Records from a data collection
_ _ _ _

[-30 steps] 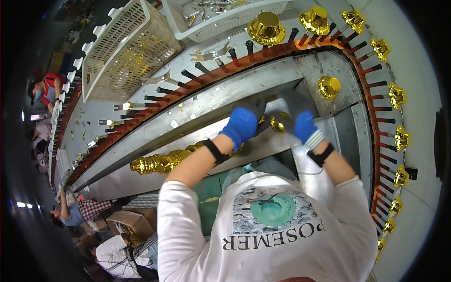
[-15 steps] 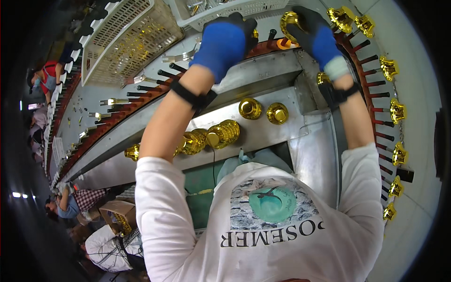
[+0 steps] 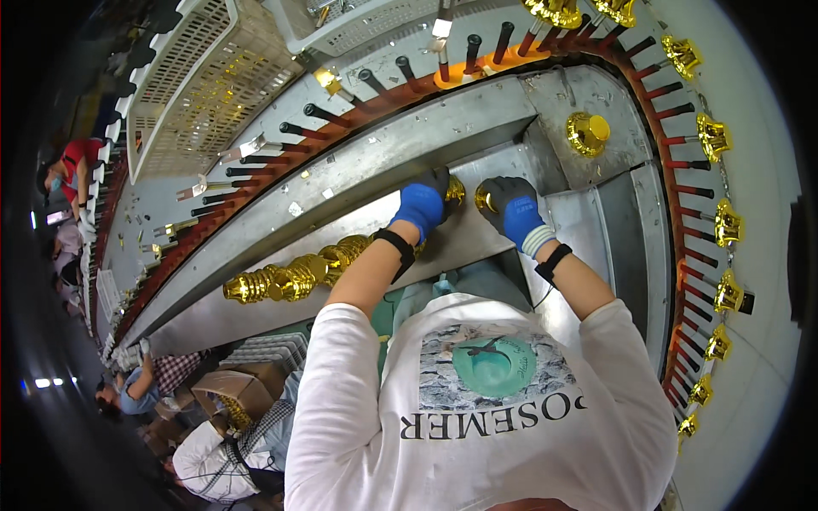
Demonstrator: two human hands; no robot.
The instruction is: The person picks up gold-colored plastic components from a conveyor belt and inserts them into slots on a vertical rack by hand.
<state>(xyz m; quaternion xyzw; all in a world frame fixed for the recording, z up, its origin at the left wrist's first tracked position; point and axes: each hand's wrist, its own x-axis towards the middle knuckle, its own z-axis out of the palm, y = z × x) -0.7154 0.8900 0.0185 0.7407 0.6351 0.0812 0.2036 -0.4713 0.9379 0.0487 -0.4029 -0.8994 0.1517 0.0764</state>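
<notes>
Both my hands wear blue and dark grey gloves and reach over the metal ledge [image 3: 477,238] in front of me. The fingers of my left hand [image 3: 424,203] are closed round a shiny gold cup-shaped piece [image 3: 457,191]. Close beside it, my right hand [image 3: 513,209] grips a second gold cup-shaped piece [image 3: 485,201], partly hidden by the fingers. Stacked gold pieces [image 3: 290,277] lie along the ledge to the left, some behind my left forearm. Another gold piece [image 3: 588,134] stands on the metal corner plate.
A curved brown-red track [image 3: 375,106] with upright dark pegs [image 3: 473,53] runs round the bench. Gold pieces [image 3: 714,136] sit on pegs at the right. White plastic baskets [image 3: 223,94] stand at the far left. Other people [image 3: 78,175] and an open cardboard box [image 3: 243,387] are at the left.
Both hands have come back from the pegged track to the ledge and closed on the two gold pieces standing there. Gold pieces now sit on the pegs at the far right.
</notes>
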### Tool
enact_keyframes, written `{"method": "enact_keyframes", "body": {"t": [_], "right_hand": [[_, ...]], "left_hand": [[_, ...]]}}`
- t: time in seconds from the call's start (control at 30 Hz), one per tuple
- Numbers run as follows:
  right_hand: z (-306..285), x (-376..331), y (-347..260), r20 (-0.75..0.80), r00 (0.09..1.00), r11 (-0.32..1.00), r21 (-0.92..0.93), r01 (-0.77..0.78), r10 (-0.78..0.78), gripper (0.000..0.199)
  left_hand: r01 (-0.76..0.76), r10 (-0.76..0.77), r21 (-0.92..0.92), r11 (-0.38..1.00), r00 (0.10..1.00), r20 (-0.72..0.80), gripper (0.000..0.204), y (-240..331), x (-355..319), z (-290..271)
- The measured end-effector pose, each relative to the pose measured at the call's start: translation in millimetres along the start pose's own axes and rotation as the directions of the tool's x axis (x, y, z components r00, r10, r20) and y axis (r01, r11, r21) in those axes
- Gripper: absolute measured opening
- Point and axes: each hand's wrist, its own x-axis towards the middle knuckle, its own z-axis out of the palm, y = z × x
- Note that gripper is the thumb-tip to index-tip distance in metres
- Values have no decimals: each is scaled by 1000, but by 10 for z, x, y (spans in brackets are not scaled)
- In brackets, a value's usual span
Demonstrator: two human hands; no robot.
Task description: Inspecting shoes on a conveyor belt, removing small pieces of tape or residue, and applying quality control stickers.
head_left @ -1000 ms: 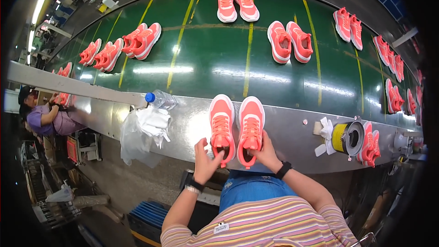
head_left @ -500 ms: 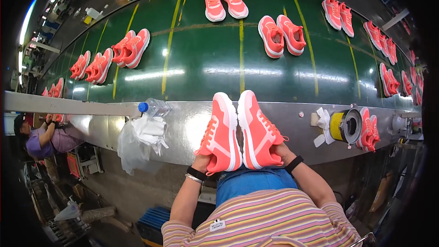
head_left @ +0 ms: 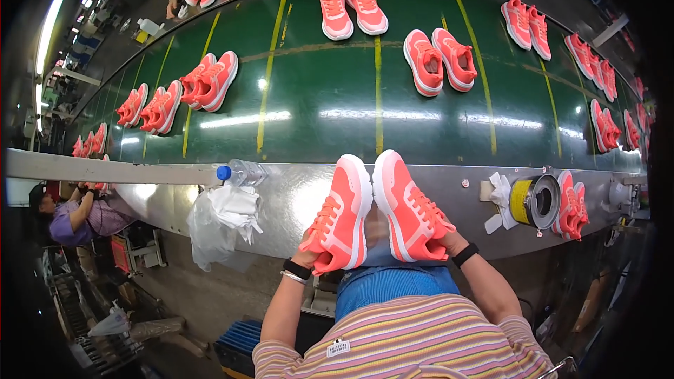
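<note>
Shoes lifted off metal ledge since earlier: left hand fingers grip left shoe, right hand fingers grip right shoe.

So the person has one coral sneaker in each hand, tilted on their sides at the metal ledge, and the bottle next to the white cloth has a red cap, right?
Not quite: the head view shows the plastic bottle has a blue cap, not red. The rest holds: the left hand and the right hand each hold a coral sneaker, left sneaker and right sneaker, tilted on their sides at the metal ledge, beside the white cloth.
</note>
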Motion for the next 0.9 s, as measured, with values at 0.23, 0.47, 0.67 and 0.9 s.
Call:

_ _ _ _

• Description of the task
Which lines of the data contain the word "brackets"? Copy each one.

• Answer to the problem
- Values have no decimals: each is scaled by 1000, but by 10 for z, x, y (spans in brackets are not scaled)
- In brackets, a value's usual span

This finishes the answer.